I'd like the entries reproduced exactly, with the images omitted.

[LISTED ENTRIES]
§
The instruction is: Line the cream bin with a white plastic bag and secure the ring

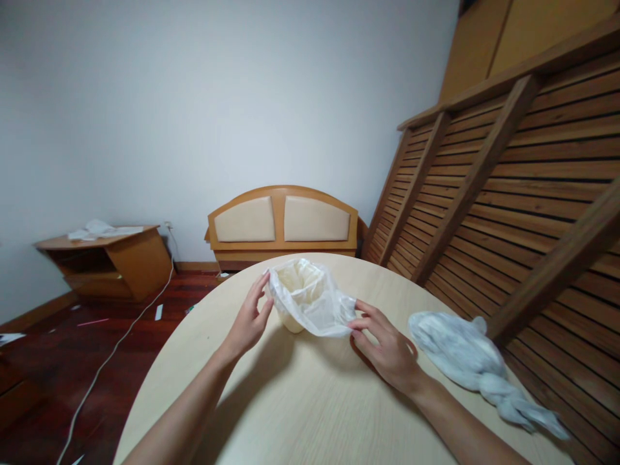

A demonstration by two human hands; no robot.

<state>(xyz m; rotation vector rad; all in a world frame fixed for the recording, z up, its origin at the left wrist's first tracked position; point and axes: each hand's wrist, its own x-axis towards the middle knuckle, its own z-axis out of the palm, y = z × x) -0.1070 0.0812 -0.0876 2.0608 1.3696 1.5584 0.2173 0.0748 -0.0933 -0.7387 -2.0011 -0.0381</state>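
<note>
A thin white plastic bag (314, 303) lines a small pale bin (291, 321) standing on the round light-wood table (290, 400). My left hand (249, 320) pinches the bag's left edge at the bin's rim. The bag's right edge is pulled outward and gripped by the fingers of my right hand (387, 349). The bag's mouth is stretched open between the two hands, and most of the bin is hidden under the plastic.
A knotted, filled white bag (477, 365) lies on the table at the right. A slatted wooden bed frame (508, 194) leans behind it. A headboard (283, 223) stands against the wall, a low cabinet (113, 258) at left, and a white cable (121, 342) runs across the floor.
</note>
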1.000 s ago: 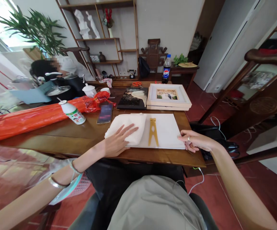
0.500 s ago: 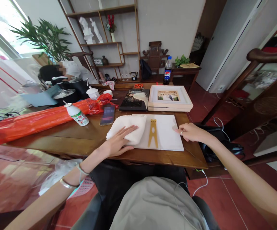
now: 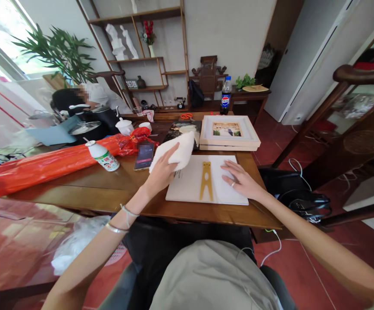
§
[ANSWER]
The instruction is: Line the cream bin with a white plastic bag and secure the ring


A demonstration by two human hands; no robot.

<state>(xyz m; rotation vector rad; all in a world frame fixed for the recording, z up, its origin at the left wrist's first tracked position; point and axes: each hand's wrist, its own x-axis towards the middle knuckle, its own z-axis out of the palm, y = z × x) -0.1070 0.0812 -0.0876 2.0608 1.3696 1.5584 0.2173 0.0748 -0.0933 -0.7387 -2.0011 -0.0381</state>
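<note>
A thin white plastic bag (314, 303) lines a small pale bin (291, 321) standing on the round light-wood table (290, 400). My left hand (249, 320) pinches the bag's left edge at the bin's rim. The bag's right edge is pulled outward and gripped by the fingers of my right hand (387, 349). The bag's mouth is stretched open between the two hands, and most of the bin is hidden under the plastic.
A knotted, filled white bag (477, 365) lies on the table at the right. A slatted wooden bed frame (508, 194) leans behind it. A headboard (283, 223) stands against the wall, a low cabinet (113, 258) at left, and a white cable (121, 342) runs across the floor.
</note>
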1.000 s ago: 
0.500 s ago: 
now: 

This finishes the answer to the exercise.